Home > Software design >  SQL window function group by
SQL window function group by

Time:12-02

I'm fairly new to window functions and have been learning about them recently. There is this query which returns the total sales for each month and quarter using a group by and an aggregate function. Additionally, it returns the total sales for the whole year (using a window function) and the max total sales for each quarter (using a window function).
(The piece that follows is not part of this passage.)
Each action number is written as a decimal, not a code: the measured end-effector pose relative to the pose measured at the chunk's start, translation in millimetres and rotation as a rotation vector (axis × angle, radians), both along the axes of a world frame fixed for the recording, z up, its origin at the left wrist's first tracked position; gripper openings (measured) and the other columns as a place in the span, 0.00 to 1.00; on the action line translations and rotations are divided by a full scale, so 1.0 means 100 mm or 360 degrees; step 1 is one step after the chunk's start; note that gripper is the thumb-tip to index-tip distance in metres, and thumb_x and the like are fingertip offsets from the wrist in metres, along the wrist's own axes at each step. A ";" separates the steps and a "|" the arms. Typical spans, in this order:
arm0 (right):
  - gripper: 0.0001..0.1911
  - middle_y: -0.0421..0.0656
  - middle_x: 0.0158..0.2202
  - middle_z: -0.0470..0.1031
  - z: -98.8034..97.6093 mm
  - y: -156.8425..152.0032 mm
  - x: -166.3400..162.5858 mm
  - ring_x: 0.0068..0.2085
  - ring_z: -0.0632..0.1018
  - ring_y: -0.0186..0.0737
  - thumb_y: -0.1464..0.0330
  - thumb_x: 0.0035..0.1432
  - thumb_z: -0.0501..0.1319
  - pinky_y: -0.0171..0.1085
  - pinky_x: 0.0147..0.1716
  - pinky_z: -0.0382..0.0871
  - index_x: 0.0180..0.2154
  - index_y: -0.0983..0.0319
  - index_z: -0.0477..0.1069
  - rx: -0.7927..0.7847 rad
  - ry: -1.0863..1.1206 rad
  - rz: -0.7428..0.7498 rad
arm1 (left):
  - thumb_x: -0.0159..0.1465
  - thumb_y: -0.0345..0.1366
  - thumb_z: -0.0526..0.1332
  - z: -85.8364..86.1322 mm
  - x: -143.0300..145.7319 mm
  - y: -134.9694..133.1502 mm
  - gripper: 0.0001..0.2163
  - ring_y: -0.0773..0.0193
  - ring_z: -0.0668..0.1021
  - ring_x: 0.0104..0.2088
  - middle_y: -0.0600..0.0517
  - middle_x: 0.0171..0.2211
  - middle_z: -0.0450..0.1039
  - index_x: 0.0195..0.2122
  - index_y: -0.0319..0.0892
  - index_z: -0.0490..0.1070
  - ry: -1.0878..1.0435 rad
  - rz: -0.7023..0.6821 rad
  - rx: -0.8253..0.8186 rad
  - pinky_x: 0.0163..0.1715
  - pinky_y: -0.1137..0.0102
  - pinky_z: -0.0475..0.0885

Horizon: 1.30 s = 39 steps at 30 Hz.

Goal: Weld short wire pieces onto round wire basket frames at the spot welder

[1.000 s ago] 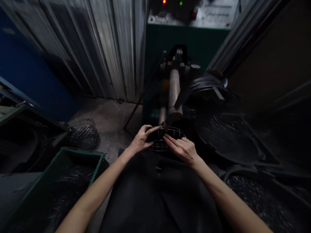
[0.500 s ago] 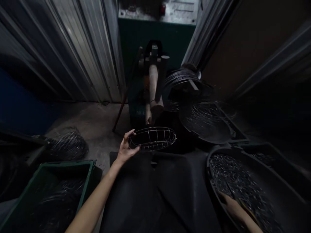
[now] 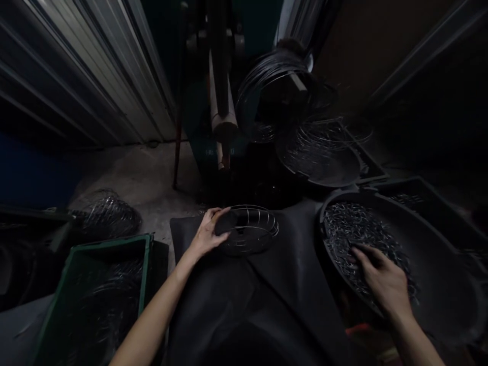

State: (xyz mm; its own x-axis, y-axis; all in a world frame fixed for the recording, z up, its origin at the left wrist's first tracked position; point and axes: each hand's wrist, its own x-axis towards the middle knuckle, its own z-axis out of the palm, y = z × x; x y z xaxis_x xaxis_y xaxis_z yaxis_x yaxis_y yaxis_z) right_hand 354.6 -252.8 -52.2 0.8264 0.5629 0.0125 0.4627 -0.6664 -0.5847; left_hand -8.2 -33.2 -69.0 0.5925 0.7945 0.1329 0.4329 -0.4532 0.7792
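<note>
My left hand (image 3: 208,233) grips the left rim of an oval wire cage (image 3: 249,230), which rests low over the black cloth on my lap (image 3: 244,295). My right hand (image 3: 383,279) reaches into a big dark basin (image 3: 438,284) at the right, fingers down among a heap of short wire pieces (image 3: 354,229). Whether the right hand holds any piece cannot be made out. Straight ahead stands a welding machine with a wooden-coloured arm (image 3: 221,117).
A green crate (image 3: 91,290) with wire parts sits at the lower left, with a pile of wire cages (image 3: 109,216) on the concrete floor behind it. Another round basin with wire rings (image 3: 320,157) and wire coils (image 3: 274,81) stand at the right of the machine. Corrugated metal wall at the left.
My right hand left the wire cage and moved right into the basin of wire pieces. My left hand drew the cage back from the machine and lowered it. The view tilted downward.
</note>
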 end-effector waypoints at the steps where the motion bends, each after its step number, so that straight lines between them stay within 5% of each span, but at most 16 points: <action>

This all makes sense to me.

Query:

SELECT
    quarter(payment_date) quarter,
    monthname(payment_date) month_name,
    SUM(amount) monthly_sales,
    MAX(SUM(amount)) OVER() max_overall_values,
    MAX(SUM(amount)) OVER(PARTITION BY quarter(payment_date)) max_quarter_sales
FROM
    payment
WHERE
    year(payment_date) = 2005
GROUP BY
    quarter(payment_date),
    monthname(payment_date)
ORDER BY
    monthname(payment_date) DESC;

Results:

 --------- ------------ --------------- -------------------- ------------------- 
| quarter | month_name | monthly_sales | max_overall_values | max_quarter_sales |
 --------- ------------ --------------- -------------------- ------------------- 
|       2 | May        |       4824.43 |           28373.89 |           9631.88 |
|       2 | June       |       9631.88 |           28373.89 |           9631.88 |
|       3 | July       |      28373.89 |           28373.89 |          28373.89 |
|       3 | August     |      24072.13 |           28373.89 |          28373.89 |
 --------- ------------ --------------- -------------------- ------------------- 

I start to loose track of what's going on if I remove "max":

SELECT
    quarter(payment_date) quarter,
    monthname(payment_date) month_name,
    SUM(amount) monthly_sales,
    SUM(amount) OVER() max_overall_values,
    SUM(amount) OVER(PARTITION BY quarter(payment_date)) max_quarter_sales
FROM
    payment
WHERE
    year(payment_date) = 2005
GROUP BY
    quarter(payment_date),
    monthname(payment_date)
ORDER BY
    monthname(payment_date) DESC;

I get the following results:

 --------- ------------ --------------- -------------------- ------------------- 
| quarter | month_name | monthly_sales | max_overall_values | max_quarter_sales |
 --------- ------------ --------------- -------------------- ------------------- 
|       2 | May        |       4824.43 |              19.96 |              8.98 |
|       2 | June       |       9631.88 |              19.96 |              8.98 |
|       3 | July       |      28373.89 |              19.96 |             10.98 |
|       3 | August     |      24072.13 |              19.96 |             10.98 |
 --------- ------------ --------------- -------------------- ------------------- 

My question is what data is the "max" window function actually processing when it's used in this context, which involves a group by clause, and how is it arriving at the calculation of 19.96 for max_overall_values, 8.98 for a quarter and 10.98 for the other when "max" is removed?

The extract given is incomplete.